Our study was unable to disprove the hypothesis that there is no change in the side of fracture over time. Our data showed a consistent ratio of approximately 1.5:1 for the distribution for breaking the left wrist versus the right wrist across all age groups, with the exception of the seventh decade. If we had access to a larger number of files spanning multiple years, we would expect to see this consistent pattern maintained over time. These findings suggest that the degeneration of the nervous system, which increases the probability of falls and fractures, does not affect the likelihood of a fracture occurring on a specific side once a fall has occurred.
Dementia is a neurological disorder characterized by widespread degeneration of the brain, rather than excess degeneration on one side of the brain (with the exception of certain syndromes such as Parkinson’s or Benson’s). This is consistent with the findings of our study, which showed no change in side preference with aging. The fact that individuals tend to use their opposite hand to try to stop a fall, coupled with our findings, supports the hypothesis that there is no change in side preference over time.

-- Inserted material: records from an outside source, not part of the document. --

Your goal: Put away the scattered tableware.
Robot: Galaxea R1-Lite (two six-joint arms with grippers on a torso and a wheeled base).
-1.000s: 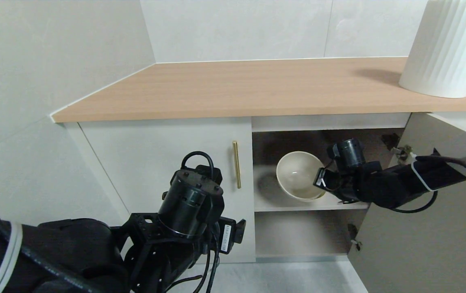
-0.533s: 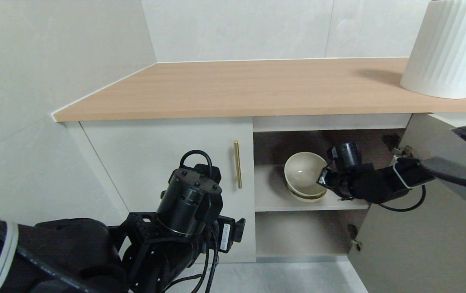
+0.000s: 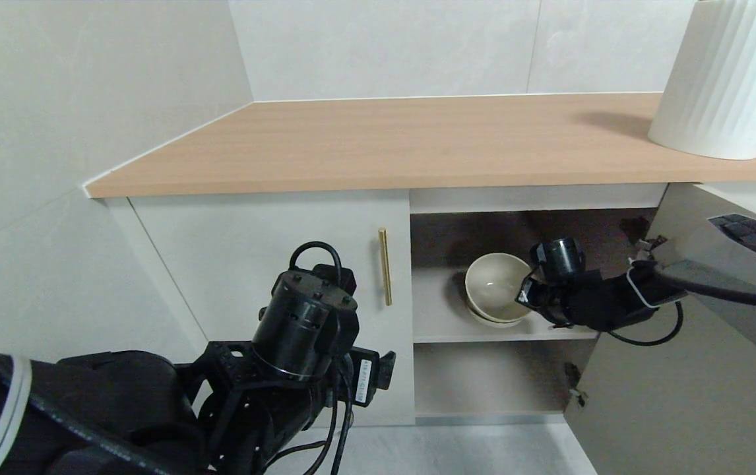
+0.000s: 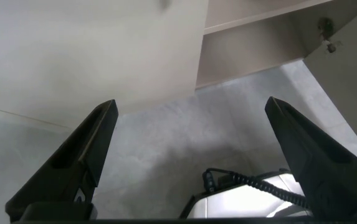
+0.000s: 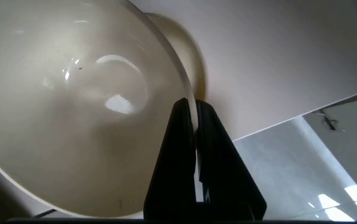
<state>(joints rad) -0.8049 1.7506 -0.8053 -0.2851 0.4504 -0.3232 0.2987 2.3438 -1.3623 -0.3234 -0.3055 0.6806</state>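
The right gripper [image 5: 195,118] has its thin black jaws pressed onto the rim of a glossy, round cream bowl [image 3: 495,290]. The bowl is tilted over a second bowl [image 3: 491,319] on the cabinet's upper shelf [image 3: 437,323], at 3 o'clock from a slim brass handle [image 3: 384,266]. The left gripper [image 4: 190,106], its jaws spread wide and holding nothing, hangs over the mottled grey floor [image 4: 166,155]. At 1 o'clock from the bowls, a ribbed white vessel [image 3: 724,79] stands on the wood-grain countertop [image 3: 384,142].
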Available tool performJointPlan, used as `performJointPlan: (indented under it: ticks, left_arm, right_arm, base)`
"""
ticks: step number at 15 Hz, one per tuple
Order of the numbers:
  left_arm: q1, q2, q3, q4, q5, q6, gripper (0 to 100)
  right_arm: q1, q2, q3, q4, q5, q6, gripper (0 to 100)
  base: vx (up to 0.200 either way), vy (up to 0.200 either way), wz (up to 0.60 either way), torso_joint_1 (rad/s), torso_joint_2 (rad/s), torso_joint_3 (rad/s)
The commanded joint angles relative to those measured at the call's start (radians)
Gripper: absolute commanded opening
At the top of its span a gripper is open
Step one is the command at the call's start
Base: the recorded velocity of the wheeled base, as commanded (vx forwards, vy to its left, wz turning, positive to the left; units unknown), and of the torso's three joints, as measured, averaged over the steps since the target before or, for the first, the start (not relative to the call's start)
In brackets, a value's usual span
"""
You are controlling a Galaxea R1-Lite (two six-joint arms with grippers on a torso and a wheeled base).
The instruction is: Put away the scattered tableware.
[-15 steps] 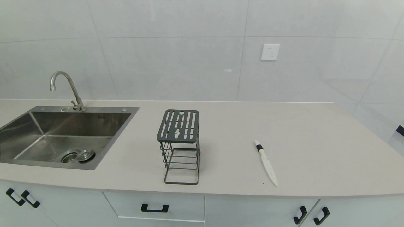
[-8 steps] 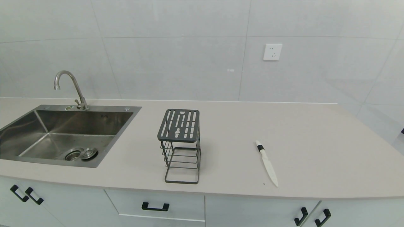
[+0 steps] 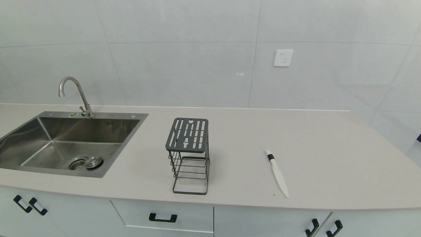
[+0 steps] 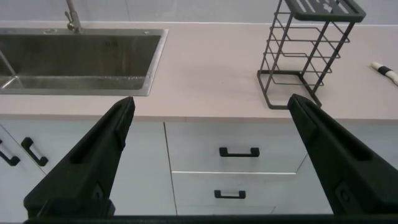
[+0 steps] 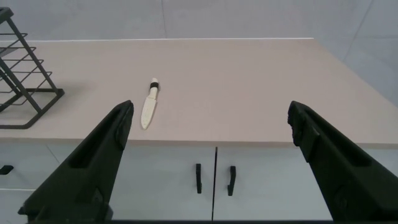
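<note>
A white knife (image 3: 277, 173) with a black band on its handle lies flat on the beige counter (image 3: 329, 154), right of centre; it also shows as the knife (image 5: 150, 106) in the right wrist view. A dark wire knife rack (image 3: 188, 154) with a slotted top stands upright mid-counter, apart from the knife. My left gripper (image 4: 211, 102) hangs open in front of the counter edge, facing the rack (image 4: 308, 56). My right gripper (image 5: 210, 107) is open too, before the counter edge, with the knife a little beyond its fingers. Neither holds anything.
A steel sink (image 3: 98, 115) with a curved faucet (image 3: 74, 95) fills the counter's left end. Cabinet doors and a drawer with black handles (image 3: 162, 217) run below the counter edge. A wall socket (image 3: 283, 57) sits on the tiled wall behind.
The head camera has shifted slightly, so the whole picture has moved. The knife and the rack stay where they were on the counter.
</note>
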Motion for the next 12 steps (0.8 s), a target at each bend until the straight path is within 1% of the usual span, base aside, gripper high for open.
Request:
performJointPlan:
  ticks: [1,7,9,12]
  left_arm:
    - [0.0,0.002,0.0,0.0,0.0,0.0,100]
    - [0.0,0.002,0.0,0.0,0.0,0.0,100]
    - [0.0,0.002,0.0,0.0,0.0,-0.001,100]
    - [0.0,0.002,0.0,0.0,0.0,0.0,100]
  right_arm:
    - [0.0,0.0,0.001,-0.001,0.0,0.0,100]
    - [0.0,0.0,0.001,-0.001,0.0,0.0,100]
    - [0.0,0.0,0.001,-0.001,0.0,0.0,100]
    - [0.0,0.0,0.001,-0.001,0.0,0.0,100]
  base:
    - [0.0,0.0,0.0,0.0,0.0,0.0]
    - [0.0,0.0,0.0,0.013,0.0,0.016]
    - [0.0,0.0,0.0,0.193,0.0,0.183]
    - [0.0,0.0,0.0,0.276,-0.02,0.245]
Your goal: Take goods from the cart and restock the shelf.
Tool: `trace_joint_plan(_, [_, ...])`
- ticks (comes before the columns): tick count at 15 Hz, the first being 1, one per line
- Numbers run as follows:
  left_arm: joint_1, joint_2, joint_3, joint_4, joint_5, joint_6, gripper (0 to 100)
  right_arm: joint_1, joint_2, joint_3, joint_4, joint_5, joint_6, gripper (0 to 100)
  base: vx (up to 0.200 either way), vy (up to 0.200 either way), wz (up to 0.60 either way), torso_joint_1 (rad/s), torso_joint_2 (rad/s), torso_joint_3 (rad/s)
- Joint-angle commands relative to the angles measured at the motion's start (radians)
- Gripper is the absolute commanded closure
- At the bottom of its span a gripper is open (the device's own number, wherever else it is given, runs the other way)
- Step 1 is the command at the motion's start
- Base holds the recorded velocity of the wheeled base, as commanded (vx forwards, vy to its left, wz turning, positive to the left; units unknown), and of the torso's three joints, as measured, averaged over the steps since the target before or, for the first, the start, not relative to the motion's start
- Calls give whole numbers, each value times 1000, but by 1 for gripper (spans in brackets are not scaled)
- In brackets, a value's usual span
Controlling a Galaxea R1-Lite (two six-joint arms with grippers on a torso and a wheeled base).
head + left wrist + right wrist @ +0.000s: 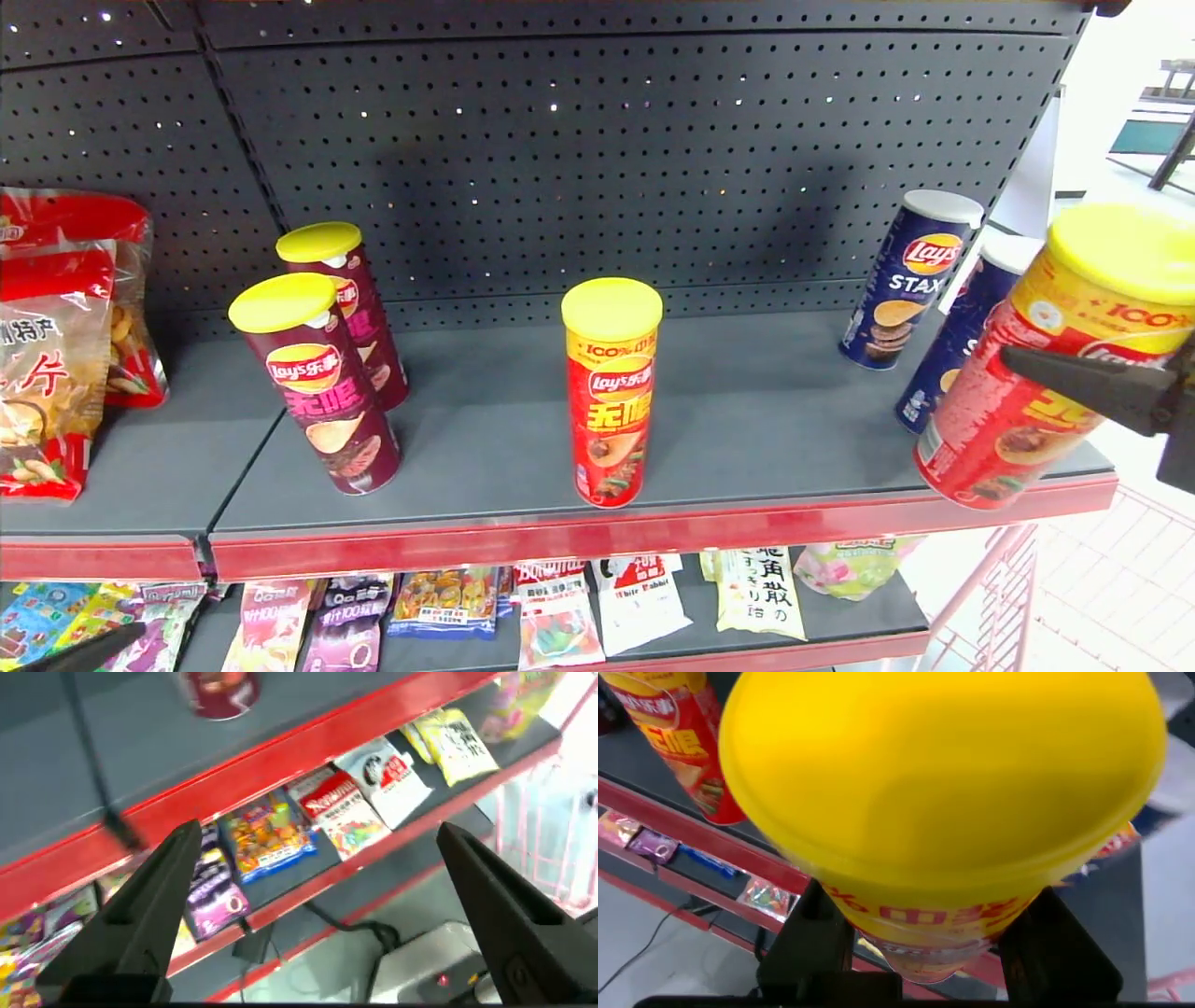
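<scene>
Red chip can (1036, 373), likely light, stiff and slick, tilts at frame right, right pincer (929, 943) clamped round its body; left pincer (318, 831) gapes wide, empty

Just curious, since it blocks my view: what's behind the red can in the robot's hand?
On the shelf behind the held red can stand a far blue can, fully visible, and a near blue can, partly covered by it.
</scene>
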Motion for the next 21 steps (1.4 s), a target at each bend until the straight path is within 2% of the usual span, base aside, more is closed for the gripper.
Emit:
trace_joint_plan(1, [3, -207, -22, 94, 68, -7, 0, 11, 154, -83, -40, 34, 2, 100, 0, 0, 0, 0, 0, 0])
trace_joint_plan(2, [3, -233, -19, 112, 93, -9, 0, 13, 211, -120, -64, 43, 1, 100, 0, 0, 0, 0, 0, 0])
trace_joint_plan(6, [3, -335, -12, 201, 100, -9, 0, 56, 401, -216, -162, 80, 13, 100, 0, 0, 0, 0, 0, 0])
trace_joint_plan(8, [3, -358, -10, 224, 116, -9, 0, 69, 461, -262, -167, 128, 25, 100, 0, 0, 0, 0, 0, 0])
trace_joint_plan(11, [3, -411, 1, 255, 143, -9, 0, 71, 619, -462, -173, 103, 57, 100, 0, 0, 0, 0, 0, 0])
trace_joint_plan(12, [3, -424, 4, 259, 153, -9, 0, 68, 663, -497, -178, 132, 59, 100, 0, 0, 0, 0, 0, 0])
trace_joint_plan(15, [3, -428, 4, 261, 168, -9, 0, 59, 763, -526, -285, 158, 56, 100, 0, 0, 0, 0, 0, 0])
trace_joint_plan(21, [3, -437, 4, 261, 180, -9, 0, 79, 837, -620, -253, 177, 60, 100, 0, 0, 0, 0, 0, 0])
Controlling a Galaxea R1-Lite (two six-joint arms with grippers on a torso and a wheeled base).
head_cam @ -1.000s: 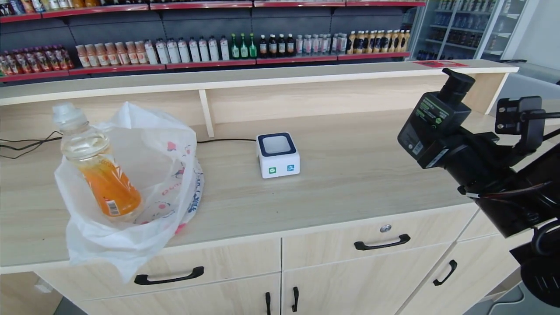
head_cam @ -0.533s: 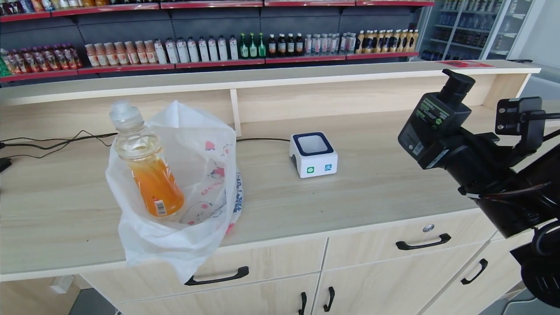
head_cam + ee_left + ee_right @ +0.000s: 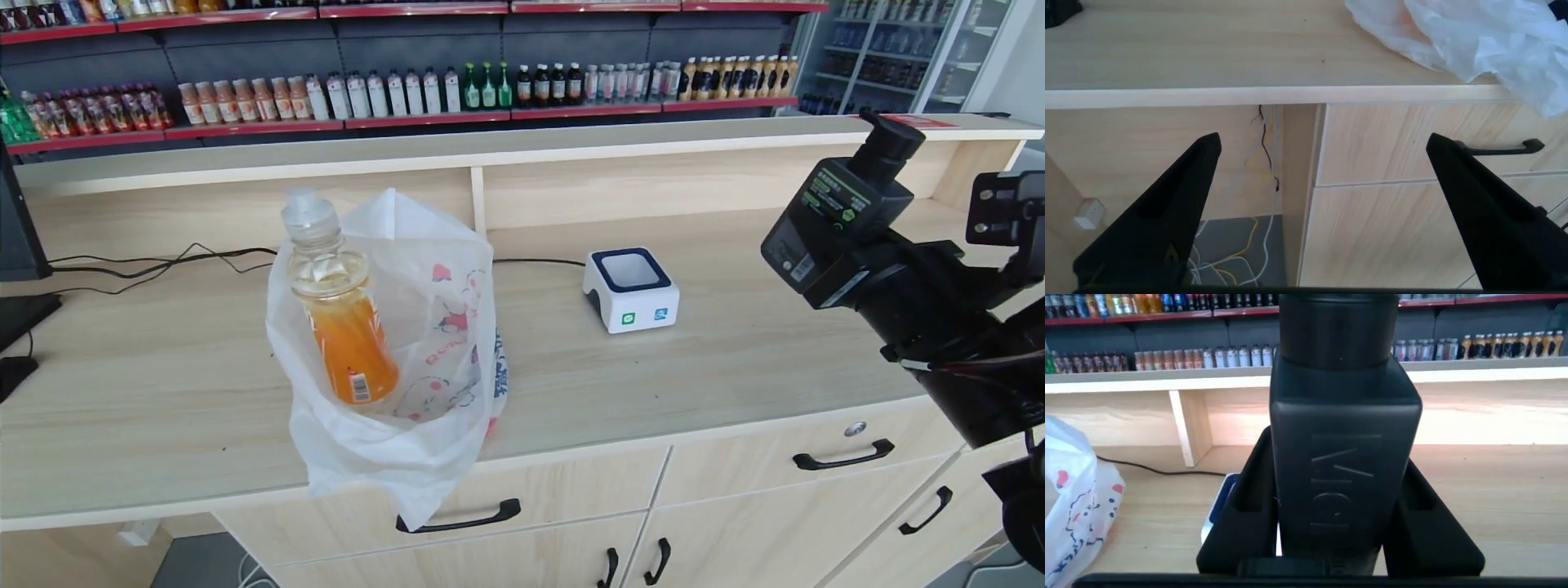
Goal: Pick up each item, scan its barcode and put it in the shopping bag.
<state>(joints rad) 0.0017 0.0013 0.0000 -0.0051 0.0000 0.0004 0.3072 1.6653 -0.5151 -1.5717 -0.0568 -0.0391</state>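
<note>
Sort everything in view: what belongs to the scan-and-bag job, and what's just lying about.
Job: black bottle, orange drink bottle, shopping bag, scanner.
Lying about: shelf bottles, cables, counter drawers.

The black bottle (image 3: pixel 1343 457) covers most of the scanner (image 3: pixel 1219 508) in the right wrist view, its cap cropped. The bag (image 3: pixel 408 441) veils the orange bottle's (image 3: pixel 347 327) base. The shelf bottles (image 3: pixel 490 86) are too small to tell apart.
</note>
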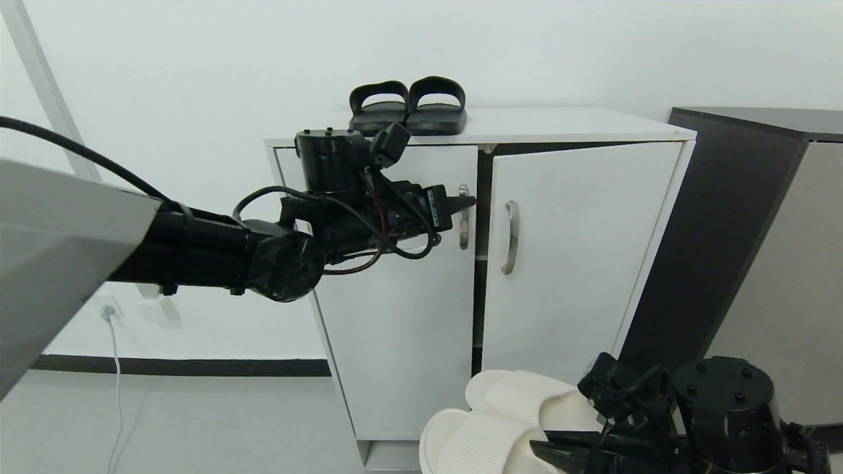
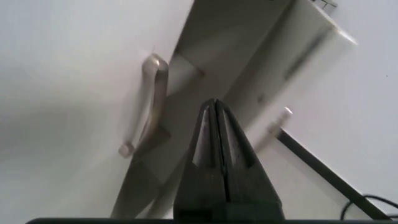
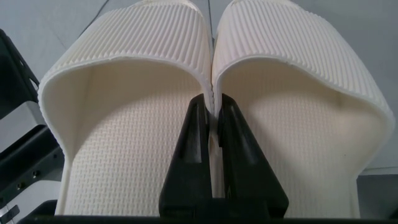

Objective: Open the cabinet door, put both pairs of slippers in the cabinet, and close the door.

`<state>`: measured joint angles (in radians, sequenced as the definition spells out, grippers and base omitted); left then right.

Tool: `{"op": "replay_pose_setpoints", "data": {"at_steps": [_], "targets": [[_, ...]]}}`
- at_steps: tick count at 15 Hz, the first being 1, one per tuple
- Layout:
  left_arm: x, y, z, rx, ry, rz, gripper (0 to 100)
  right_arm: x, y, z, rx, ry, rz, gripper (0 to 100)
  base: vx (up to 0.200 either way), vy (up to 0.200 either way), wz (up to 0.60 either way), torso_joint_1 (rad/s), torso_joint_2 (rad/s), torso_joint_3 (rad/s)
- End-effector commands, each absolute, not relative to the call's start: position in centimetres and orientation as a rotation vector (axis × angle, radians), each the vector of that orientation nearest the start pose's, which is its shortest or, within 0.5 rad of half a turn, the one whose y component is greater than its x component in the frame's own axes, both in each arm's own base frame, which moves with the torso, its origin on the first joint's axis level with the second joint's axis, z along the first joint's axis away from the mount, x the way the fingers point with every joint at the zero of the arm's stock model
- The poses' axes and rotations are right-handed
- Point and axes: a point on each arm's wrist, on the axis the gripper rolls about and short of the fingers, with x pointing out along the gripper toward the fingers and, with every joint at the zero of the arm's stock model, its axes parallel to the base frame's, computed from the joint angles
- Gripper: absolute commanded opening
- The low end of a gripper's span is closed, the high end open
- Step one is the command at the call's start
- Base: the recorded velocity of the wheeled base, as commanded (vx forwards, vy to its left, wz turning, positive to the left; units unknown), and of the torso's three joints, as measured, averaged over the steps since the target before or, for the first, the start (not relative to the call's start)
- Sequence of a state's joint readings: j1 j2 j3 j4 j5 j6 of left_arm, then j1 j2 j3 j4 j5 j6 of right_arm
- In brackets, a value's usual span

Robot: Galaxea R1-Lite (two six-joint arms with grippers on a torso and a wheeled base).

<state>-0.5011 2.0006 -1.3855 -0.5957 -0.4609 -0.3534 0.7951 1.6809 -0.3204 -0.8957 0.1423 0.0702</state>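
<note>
While pressed together and empty, left gripper (image 2: 216, 118) jaws just beside the left door handle (image 1: 463, 217) — upright bar ahead of the tips, nearer arm. Right gripper (image 3: 212, 124): clamped on white slippers (image 3: 124, 155), low at cabinet (image 1: 593, 125) foot; black slippers (image 1: 408, 108) on its top's back edge.

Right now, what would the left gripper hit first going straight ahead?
The left gripper, shut, aims past the left door handle into the gap; likely the right door edge first, depth unclear.
</note>
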Motion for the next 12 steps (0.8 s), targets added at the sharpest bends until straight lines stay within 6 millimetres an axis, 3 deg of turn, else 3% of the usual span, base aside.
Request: {"op": "replay_pose_setpoints", "data": {"at_steps": [1,6,9,12], "targets": [[37.1,-21.6,22.1,-0.331,0.204,-0.949,0,16.1,17.1,9.7,-0.092,0.49,0.907,0,0.0,0.0,0.0,0.0,0.0,0.0],[37.5,-23.8,21.8,-0.334,0.201,-0.988,0,15.9,17.3,9.6,-0.098,0.494,0.92,0,0.0,0.0,0.0,0.0,0.0,0.0],[37.8,-24.1,22.1,-0.375,0.199,-0.992,0,15.5,17.4,9.4,-0.106,0.504,0.932,0,0.0,0.0,0.0,0.0,0.0,0.0],[37.5,-24.5,22.0,-0.378,0.206,-0.997,0,15.2,17.6,9.3,-0.111,0.506,0.947,0,-0.2,0.0,0.0,0.002,0.0,0.002]]}}
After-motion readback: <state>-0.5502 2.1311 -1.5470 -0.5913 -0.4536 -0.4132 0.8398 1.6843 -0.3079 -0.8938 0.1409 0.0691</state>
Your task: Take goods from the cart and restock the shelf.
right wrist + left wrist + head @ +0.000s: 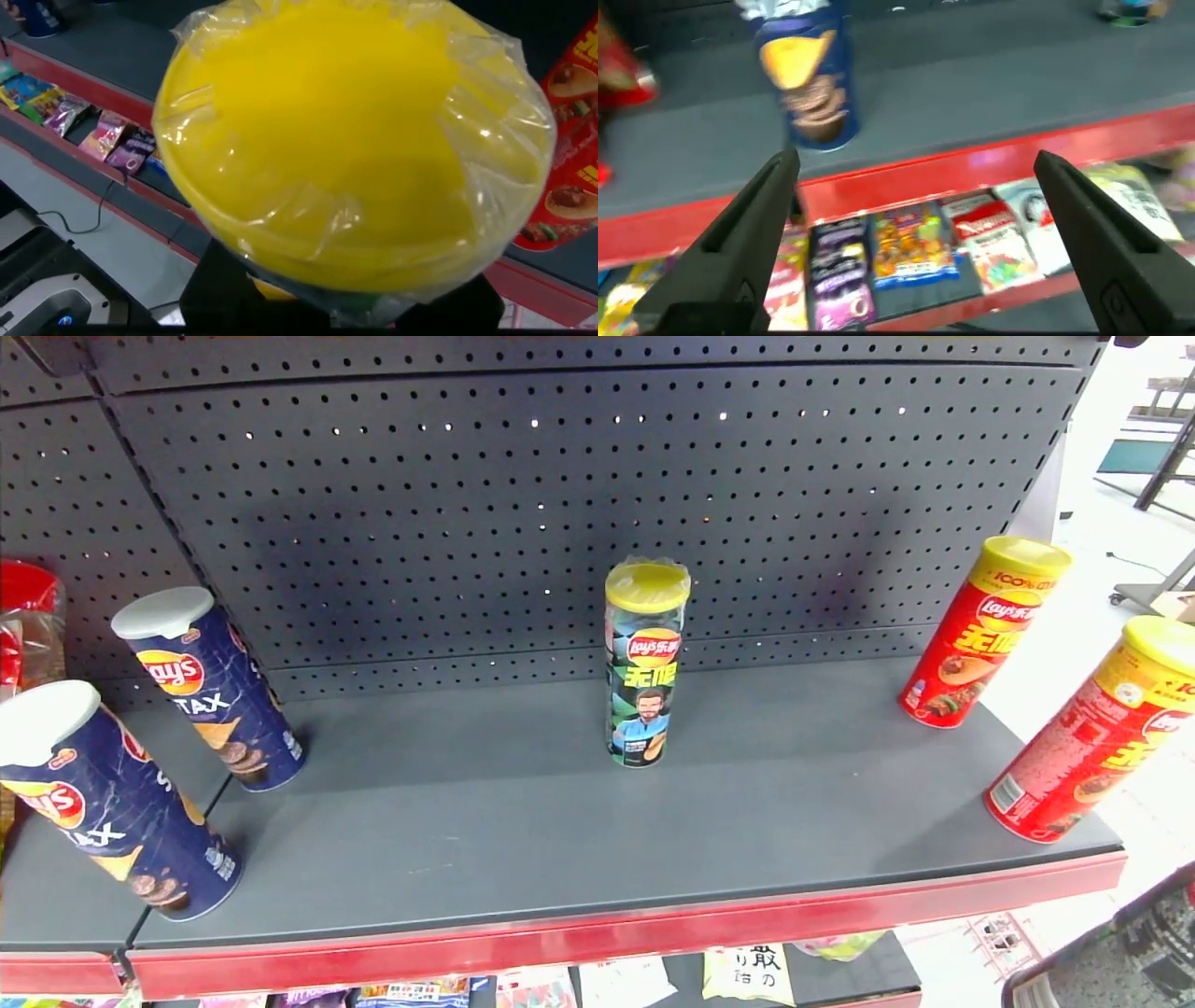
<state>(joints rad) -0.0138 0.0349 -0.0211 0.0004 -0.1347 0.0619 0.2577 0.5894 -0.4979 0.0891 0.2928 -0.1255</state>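
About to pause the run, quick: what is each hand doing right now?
Left hand: open, holding nothing.
Right hand: closed on the yellow-lidded can.

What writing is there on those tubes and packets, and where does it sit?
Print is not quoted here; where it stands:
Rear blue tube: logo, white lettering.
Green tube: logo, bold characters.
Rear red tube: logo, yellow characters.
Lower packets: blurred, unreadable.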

As part of this work, there was an attempt to find a difference between hand dominance and the side of the fracture from which the patient suffers, but considering the lack of registration in the absolute majority of the cases found, it was decided that it was not possible to make this comparison. We still assume that the preference for right dominance over left dominance was preserved among the research population for which the work was carried out. A work carried out by Porac found that the chance of injury to the palm is equally common in patients with right-hand dominance as it is common in those with left-hand dominance. The danger of this work was that the chance of injury does not depend on dominance, it depends on activity [33]. This work demonstrates that right or left dominance do not constitute a risk factor in itself for these fractures only on the side of the injury. The fact that specific dominance does not increase the risk of a fall or fracture in one group or another demonstrates that the left dominance of the fractures is not because those with left dominance tend to break more and those with right dominance are not skilled in stopping a fall on the hand left and vice versa.
This work shows that it makes sense to guide both elderly and young patients, who are at risk of falling, to increase the use of the non-dominant hand when moving around or when holding objects, in order to free the dominant hand to allow it to effectively stop a fall when it occurs.
5. Conclusion
In conclusion, our study found that the probability of breaking the left wrist is approximately 1.5 times greater than the probability of breaking the right wrist. Additionally, we found no differences in the distribution of fracture sides in the distal radius as a function of age.
Funding
This research received no external funding.
Informed Consent Statement
Informed consent was obtained from the patients.
Conflicts of Interest
The authors declare no conflict of interest.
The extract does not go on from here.